### EXERCISE BRIEF
This exercise calls for the line with "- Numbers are", the line with "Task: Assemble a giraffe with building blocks", and all lines between them in the material below, output exactly and with no other lines.

### INPUT DATA
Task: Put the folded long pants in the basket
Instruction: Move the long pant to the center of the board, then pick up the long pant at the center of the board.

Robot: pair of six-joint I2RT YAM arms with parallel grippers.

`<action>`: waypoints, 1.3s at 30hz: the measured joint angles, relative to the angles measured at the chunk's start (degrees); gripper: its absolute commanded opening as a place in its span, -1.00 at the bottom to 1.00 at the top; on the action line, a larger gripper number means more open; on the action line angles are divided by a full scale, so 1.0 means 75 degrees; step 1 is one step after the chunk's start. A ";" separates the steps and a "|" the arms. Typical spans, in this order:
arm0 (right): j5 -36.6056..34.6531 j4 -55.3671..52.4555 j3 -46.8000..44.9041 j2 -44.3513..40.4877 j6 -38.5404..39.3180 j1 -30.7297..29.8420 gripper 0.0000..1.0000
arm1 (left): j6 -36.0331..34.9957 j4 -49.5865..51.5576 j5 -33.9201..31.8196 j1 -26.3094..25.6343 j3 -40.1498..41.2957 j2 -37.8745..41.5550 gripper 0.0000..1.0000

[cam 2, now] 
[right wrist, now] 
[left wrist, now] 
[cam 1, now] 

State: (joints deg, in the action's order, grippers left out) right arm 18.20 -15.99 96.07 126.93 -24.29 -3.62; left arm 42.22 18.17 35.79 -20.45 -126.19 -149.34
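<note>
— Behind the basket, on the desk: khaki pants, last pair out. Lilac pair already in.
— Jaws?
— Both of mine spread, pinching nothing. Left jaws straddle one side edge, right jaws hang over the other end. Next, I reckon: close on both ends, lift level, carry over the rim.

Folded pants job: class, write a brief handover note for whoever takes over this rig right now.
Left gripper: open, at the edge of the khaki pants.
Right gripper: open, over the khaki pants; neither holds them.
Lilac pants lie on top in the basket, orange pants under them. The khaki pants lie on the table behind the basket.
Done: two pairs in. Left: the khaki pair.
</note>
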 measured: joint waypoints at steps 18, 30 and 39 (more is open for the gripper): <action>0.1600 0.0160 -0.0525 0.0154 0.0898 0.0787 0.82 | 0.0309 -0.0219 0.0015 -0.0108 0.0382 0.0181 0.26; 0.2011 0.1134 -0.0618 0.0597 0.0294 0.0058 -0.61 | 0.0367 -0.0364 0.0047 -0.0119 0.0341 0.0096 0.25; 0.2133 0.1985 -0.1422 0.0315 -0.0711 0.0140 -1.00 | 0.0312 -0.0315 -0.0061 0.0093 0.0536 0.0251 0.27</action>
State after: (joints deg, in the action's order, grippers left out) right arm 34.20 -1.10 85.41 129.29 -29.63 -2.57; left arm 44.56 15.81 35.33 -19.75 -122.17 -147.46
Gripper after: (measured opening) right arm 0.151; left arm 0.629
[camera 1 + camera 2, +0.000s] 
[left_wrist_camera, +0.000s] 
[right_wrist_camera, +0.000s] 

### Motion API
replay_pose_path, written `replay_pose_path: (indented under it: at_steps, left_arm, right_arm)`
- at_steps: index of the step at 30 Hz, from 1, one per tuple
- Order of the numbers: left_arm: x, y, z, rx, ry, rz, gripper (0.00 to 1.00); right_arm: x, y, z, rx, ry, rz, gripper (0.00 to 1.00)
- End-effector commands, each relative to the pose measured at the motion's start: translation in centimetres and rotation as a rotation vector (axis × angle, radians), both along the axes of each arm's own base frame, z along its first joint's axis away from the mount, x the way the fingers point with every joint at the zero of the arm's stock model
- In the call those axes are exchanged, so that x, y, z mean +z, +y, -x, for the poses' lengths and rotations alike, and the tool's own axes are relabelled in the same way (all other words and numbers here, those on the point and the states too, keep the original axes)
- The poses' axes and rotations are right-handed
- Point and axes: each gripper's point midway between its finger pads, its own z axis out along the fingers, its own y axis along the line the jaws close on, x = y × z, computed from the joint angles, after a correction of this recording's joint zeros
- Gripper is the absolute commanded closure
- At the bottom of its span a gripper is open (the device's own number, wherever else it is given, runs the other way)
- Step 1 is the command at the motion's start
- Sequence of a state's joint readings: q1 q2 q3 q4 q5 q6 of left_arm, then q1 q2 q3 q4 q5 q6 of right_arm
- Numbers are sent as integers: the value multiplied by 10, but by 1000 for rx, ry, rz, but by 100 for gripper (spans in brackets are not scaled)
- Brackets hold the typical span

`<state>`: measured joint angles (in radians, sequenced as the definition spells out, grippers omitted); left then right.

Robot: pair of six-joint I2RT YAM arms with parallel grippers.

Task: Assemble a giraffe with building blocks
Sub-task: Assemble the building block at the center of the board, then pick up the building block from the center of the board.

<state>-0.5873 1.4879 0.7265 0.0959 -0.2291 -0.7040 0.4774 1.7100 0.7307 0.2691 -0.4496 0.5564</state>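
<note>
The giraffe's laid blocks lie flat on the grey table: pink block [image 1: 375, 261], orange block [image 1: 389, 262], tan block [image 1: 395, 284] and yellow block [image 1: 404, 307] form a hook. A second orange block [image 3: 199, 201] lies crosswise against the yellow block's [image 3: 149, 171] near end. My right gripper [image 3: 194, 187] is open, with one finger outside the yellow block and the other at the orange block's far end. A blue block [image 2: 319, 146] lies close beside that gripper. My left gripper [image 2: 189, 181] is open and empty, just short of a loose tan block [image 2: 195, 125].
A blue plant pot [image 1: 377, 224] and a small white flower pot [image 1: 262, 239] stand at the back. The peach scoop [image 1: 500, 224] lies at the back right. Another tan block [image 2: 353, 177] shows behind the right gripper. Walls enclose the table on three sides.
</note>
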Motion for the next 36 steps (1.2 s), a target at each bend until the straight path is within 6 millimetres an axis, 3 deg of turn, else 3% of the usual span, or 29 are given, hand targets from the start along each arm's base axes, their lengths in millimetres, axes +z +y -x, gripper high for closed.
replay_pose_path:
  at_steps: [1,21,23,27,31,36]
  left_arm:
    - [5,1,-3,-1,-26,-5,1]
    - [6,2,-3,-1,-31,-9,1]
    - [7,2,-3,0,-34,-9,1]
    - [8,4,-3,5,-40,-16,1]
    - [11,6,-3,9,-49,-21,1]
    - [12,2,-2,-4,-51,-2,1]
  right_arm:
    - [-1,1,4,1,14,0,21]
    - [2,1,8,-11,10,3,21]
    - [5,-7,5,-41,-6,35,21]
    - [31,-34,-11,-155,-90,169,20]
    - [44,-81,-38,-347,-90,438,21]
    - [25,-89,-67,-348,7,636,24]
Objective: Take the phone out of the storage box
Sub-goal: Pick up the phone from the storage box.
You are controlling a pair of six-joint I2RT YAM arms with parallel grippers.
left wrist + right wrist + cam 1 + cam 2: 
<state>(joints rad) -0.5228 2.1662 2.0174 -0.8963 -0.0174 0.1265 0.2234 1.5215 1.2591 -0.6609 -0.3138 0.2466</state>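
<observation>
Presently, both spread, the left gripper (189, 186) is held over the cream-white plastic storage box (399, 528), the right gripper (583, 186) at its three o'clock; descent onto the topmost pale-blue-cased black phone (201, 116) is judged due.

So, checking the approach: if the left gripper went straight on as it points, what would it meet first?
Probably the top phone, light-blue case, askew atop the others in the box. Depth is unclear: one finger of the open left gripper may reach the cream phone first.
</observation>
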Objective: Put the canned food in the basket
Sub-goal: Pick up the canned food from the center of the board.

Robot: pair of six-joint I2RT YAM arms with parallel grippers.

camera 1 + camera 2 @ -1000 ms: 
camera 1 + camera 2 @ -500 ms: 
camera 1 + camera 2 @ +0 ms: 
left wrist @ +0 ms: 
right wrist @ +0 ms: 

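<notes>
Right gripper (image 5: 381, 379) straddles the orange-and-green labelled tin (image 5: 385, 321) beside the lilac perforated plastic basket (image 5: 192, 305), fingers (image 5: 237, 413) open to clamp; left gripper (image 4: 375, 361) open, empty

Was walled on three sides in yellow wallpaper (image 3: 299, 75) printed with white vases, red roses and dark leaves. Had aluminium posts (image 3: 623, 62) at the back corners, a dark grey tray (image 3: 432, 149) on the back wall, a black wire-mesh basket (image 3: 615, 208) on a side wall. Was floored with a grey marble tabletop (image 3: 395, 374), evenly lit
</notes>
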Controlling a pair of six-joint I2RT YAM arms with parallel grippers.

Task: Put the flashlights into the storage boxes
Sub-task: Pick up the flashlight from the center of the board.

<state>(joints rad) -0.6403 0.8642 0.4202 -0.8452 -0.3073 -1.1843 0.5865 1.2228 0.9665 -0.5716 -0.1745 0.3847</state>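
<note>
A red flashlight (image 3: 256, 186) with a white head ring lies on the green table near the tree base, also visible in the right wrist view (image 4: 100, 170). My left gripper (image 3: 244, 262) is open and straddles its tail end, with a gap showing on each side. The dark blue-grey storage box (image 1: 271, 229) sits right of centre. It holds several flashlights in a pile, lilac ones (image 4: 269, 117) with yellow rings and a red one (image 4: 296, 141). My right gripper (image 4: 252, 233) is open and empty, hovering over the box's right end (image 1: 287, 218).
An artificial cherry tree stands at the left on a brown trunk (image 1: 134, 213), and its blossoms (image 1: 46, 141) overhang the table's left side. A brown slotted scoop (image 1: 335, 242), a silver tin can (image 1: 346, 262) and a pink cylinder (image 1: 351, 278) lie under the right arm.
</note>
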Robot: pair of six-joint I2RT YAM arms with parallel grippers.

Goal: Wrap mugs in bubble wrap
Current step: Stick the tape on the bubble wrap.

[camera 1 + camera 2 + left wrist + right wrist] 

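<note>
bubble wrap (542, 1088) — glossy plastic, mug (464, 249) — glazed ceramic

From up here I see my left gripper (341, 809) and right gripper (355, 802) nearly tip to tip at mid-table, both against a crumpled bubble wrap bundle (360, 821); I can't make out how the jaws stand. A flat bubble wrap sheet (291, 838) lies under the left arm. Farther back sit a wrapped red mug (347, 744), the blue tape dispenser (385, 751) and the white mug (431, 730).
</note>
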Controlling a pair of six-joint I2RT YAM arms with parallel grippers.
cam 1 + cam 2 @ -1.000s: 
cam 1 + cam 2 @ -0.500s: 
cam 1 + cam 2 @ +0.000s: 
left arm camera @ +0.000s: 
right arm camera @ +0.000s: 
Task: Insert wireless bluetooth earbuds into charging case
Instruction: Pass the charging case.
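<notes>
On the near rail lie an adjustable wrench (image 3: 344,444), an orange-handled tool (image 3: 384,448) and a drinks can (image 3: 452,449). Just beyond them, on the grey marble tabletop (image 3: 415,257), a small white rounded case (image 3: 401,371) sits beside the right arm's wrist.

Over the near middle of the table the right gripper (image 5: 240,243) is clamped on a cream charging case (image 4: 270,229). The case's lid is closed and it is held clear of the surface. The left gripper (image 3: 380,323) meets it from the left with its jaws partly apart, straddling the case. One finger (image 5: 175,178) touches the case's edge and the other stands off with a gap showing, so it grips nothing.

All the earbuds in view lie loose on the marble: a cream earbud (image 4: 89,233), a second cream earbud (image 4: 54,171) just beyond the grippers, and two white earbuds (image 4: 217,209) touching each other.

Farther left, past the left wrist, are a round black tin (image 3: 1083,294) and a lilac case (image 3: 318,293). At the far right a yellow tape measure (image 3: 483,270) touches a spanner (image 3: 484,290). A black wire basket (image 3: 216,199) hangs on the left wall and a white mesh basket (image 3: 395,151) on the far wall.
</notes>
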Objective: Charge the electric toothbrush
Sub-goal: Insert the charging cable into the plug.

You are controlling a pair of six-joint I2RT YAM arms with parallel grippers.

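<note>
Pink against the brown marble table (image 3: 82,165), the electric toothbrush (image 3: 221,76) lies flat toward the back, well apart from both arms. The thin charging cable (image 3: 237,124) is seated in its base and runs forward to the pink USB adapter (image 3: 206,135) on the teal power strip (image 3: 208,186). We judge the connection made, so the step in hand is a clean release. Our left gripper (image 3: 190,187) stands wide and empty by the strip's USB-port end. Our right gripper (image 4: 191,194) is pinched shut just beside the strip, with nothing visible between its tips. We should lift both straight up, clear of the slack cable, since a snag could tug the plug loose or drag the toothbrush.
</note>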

### RESULT
- Numbers are sent as integers: the value multiplied by 10, but by 1000 for rx, ry, rz, but by 100 for gripper (spans in brackets are not scaled)
- Brackets hold the typical span

`<state>`: measured joint angles (in radians, sequenced as the definition spells out, grippers omitted); left then right.

Robot: pair of six-joint I2RT YAM arms with parallel grippers.

Task: Assemble a giraffe with building blocks

Work on the answer is now done.